Data extracted from a collection:
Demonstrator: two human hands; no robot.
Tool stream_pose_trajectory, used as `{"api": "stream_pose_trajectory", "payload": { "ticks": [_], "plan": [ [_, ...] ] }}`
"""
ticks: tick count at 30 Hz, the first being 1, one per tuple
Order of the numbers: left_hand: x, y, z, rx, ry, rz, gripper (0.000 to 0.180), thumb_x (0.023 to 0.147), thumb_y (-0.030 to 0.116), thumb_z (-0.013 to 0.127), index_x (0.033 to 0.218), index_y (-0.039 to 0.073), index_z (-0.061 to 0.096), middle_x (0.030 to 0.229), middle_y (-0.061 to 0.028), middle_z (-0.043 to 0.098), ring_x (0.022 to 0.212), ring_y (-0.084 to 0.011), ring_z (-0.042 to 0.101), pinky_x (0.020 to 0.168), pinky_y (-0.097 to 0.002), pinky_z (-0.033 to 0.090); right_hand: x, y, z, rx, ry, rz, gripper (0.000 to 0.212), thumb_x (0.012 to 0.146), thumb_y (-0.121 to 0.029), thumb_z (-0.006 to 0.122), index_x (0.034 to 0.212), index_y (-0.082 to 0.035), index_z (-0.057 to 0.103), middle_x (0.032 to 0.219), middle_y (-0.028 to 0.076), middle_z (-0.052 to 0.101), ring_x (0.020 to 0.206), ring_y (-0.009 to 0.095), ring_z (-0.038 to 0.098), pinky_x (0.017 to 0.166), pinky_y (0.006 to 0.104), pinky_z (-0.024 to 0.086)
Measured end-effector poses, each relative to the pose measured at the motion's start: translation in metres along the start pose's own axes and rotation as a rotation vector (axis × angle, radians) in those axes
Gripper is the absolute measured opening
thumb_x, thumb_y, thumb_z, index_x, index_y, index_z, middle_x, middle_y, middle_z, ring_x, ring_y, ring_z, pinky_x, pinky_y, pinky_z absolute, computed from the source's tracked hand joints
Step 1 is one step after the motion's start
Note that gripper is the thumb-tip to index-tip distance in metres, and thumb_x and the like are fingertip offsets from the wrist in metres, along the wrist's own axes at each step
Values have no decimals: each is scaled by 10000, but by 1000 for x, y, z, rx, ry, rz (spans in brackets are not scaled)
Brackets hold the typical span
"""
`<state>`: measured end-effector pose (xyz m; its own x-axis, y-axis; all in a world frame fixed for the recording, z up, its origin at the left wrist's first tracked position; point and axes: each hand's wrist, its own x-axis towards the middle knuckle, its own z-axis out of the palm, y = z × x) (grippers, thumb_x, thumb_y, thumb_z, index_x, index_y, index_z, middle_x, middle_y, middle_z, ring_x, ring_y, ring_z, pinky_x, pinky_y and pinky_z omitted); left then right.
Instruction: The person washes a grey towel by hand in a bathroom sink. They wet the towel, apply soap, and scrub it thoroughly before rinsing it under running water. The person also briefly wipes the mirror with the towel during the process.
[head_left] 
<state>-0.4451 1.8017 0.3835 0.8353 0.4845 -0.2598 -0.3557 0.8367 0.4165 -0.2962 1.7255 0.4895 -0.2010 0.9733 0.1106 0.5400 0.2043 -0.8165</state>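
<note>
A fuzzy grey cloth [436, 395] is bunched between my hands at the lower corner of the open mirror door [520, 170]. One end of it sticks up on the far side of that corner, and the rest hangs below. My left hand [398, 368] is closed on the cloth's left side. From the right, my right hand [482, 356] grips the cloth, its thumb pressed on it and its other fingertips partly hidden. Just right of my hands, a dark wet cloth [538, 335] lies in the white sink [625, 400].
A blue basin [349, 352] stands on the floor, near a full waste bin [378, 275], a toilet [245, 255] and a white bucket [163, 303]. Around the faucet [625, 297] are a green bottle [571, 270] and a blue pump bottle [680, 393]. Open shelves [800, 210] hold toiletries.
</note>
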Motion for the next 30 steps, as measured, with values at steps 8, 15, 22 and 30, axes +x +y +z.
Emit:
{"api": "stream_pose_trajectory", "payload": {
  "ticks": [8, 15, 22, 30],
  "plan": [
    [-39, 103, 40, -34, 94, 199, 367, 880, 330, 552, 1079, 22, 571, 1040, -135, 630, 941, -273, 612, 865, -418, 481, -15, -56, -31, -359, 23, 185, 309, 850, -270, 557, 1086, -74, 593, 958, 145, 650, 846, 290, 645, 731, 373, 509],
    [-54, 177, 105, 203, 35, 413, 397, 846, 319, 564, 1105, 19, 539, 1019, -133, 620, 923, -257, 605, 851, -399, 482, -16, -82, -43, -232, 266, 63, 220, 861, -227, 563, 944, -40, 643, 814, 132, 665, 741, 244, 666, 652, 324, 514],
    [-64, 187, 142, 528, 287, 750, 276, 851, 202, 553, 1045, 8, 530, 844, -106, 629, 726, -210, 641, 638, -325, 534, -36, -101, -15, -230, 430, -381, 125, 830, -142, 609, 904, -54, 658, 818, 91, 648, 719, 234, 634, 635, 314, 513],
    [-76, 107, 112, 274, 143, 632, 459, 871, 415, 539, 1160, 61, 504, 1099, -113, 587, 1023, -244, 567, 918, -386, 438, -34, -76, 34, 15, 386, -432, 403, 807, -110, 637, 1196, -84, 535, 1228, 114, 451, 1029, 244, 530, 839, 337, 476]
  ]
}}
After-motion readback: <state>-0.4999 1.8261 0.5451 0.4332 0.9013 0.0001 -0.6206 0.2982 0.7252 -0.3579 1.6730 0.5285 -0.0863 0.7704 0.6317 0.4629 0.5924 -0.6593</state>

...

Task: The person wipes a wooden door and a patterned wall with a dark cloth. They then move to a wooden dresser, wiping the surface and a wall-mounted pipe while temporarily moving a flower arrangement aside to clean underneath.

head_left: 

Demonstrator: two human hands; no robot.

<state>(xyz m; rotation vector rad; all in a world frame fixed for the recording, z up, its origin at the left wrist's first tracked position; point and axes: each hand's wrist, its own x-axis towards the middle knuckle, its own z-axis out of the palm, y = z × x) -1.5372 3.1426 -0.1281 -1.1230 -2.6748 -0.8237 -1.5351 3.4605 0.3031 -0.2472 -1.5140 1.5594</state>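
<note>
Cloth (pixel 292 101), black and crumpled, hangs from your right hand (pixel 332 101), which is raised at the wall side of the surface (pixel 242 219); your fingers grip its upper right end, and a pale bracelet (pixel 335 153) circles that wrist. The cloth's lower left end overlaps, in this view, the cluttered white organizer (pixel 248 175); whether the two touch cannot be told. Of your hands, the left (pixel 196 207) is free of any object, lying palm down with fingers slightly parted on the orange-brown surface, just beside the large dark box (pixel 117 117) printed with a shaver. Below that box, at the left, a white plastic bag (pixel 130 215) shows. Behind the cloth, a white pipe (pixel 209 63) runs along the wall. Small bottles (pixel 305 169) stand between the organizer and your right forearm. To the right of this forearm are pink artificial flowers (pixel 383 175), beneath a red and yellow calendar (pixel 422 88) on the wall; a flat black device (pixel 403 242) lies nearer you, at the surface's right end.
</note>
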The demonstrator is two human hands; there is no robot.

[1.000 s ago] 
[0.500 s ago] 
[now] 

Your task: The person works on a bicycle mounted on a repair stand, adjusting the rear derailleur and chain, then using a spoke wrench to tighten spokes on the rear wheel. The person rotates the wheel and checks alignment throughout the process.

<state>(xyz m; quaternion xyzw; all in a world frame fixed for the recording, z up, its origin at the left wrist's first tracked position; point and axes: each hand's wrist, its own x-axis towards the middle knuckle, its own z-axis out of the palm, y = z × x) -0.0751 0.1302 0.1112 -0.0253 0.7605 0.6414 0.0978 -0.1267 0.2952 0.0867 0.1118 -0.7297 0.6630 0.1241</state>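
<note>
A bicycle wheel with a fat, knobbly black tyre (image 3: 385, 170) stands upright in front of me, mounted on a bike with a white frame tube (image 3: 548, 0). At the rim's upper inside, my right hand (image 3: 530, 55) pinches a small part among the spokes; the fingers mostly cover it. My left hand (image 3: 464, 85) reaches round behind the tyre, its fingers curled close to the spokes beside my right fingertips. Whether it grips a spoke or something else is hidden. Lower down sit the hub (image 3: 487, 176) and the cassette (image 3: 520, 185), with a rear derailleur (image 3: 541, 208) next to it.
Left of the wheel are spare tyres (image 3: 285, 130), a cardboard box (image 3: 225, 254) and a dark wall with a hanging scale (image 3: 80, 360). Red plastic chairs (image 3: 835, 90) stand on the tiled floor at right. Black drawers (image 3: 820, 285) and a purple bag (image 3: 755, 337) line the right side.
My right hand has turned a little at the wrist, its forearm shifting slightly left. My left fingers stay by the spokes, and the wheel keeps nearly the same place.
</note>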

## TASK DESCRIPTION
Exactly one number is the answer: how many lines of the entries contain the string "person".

## OUTPUT OF THE EXERCISE
3